One way to achieve this is to create an institutional framework similar to that of the democracies of Western Europe. This is just as important as broadening Russia’s production base and reducing its dependency on raw materials. Indeed, a comprehensive and state-of-the-art institutional framework is probably the precondition for that sort of structural change. Economists emphasize more and more the role of institutions in development, such as independent courts, media, regulators and central banks, a fair and efficient tax system, genuine opposition parties which have a reasonable chance to oust the existing government in secret ballots, an incorruptible bureaucracy, good and affordable kindergartens, schools and universities, a well-maintained infrastructure, and so on.

Russia has serious deficiencies in all these areas and pays the price in the form of undervalued equities and real estate. In spite of its enviable endowment with natural resources it is an unnecessarily poor country.

One approach to improve things is to use the European Union’s “Acquis communautaire” as a guide for institutional reform. Norway and Turkey, very successful economies for some years now, have done this – without being members of the EU. The Acquis covers the EU Treaty, the whole body of laws, decrees and guidelines passed by EU institutions as well as the judgments of the European courts. These are binding for all 27 countries, and new members have to fully adopt them. Dauntingly, the complete edition of the text comprises 31 volumes and more than 85,000 pages. Cyprus and Malta have been able to do it, so Russia’s civil service could certainly do it as well.

For years, Russians did not care much about institutional reform. They were able to increase their spending at a higher rate than production, as export prices have outpaced import prices. The general feeling is that the standard of life continues to improve. Since this is not accompanied by political and institutional progress, the rising middle classes are getting restive, demanding a bigger say in the country’s decision making process.

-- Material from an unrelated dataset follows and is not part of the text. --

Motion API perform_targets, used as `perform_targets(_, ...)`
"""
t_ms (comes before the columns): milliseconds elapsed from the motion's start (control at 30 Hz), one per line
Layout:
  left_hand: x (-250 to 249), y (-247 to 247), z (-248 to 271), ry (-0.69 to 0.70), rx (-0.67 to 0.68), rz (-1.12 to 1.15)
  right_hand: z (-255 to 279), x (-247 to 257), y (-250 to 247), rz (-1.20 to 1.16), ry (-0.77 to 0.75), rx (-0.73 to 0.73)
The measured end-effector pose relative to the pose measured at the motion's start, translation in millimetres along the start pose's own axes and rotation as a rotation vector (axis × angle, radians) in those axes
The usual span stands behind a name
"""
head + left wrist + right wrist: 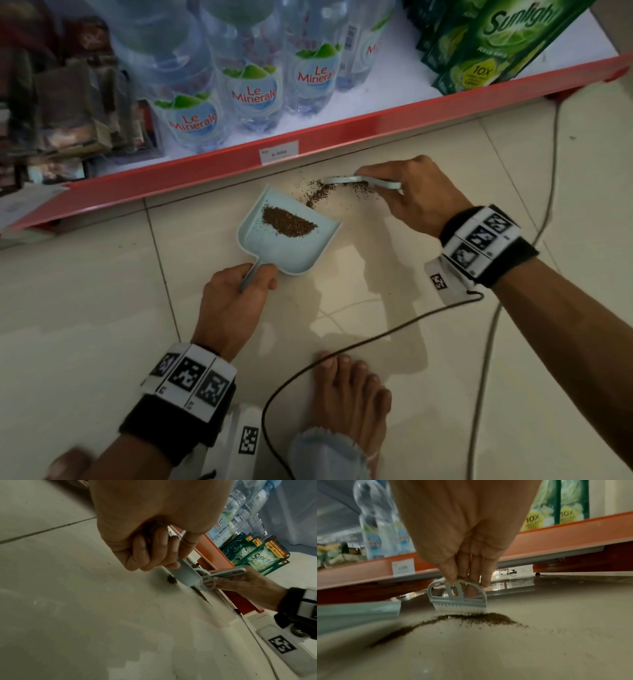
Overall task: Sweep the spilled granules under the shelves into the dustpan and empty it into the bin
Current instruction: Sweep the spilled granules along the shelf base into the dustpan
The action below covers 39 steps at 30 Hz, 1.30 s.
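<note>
I think I'm about halfway: my left hand (236,291) grips the dustpan (284,236) with some granules (317,190) inside, my right hand (414,192) pinches the brush (458,599), more waits, and the bin comes later.

Left hand (236,294) curls tight around a handle, wrist low; right hand (416,195) reaches forward, fingers (452,573) pinching downward, both wrists banded.
</note>
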State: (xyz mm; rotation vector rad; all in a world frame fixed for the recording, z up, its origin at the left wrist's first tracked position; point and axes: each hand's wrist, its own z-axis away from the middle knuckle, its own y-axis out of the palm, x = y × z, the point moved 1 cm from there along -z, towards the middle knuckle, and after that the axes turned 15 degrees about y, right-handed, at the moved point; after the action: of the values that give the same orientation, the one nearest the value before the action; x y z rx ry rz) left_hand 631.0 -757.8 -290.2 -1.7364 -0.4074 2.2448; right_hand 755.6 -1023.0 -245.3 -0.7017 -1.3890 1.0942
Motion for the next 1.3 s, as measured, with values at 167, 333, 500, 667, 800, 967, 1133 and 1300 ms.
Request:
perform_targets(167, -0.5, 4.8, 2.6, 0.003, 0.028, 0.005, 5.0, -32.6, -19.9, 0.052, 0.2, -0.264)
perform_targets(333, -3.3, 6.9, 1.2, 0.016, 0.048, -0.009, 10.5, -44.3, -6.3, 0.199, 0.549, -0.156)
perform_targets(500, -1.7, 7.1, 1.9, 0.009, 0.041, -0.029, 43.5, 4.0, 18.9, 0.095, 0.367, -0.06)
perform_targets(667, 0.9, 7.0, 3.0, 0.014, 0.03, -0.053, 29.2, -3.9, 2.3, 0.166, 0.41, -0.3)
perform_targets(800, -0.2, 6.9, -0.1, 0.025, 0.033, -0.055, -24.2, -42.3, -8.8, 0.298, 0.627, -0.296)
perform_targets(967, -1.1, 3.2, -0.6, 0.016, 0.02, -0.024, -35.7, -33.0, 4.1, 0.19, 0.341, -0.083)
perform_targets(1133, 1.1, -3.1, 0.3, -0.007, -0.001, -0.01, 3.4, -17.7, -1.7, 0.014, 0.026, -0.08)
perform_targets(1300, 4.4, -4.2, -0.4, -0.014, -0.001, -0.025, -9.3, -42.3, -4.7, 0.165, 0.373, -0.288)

To rely on ever higher commodity prices is not a sustainable growth model in any case – prices will certainly not go up all the time. Every so often they crash and cause havoc in the rest of the economy. The 8 per cent decline of Russian GDP in 2009, the 80 per cent fall of stock prices between mid and end-2008, the 36 per cent depreciation of the rouble against the dollar during that time, and the collapse of the real estate market were direct consequences of the crash of raw material prices, in particular the oil price which imploded from $146 to $35 in just half a year. To this day, markets are not yet back to pre-crisis levels.

If Russia had more robust institutions and took the rule of law seriously, investors would demand lower risk premiums for holding shares of companies and government and corporate bonds – which is another way of saying that asset prices could be much higher, and the cost of capital correspondingly lower. A big increase in capital spending is needed to wean the country from its reliance on commodities. China’s impressive growth model has at its core very high saving and investment ratios. Anything that helps to boost these must have top priority for policy makers. Right now, the value of Russia’s firms that are traded at the stock exchange is about 19 trillion roubles (€465bn).

If the government could credibly show that it will launch an institutional reform process on the basis of EU standards, this number could easily double, cutting the cost of capital expenditures by one half. Perhaps more importantly, Russia would become a more normal country where people like to live, rather than trying to emigrate.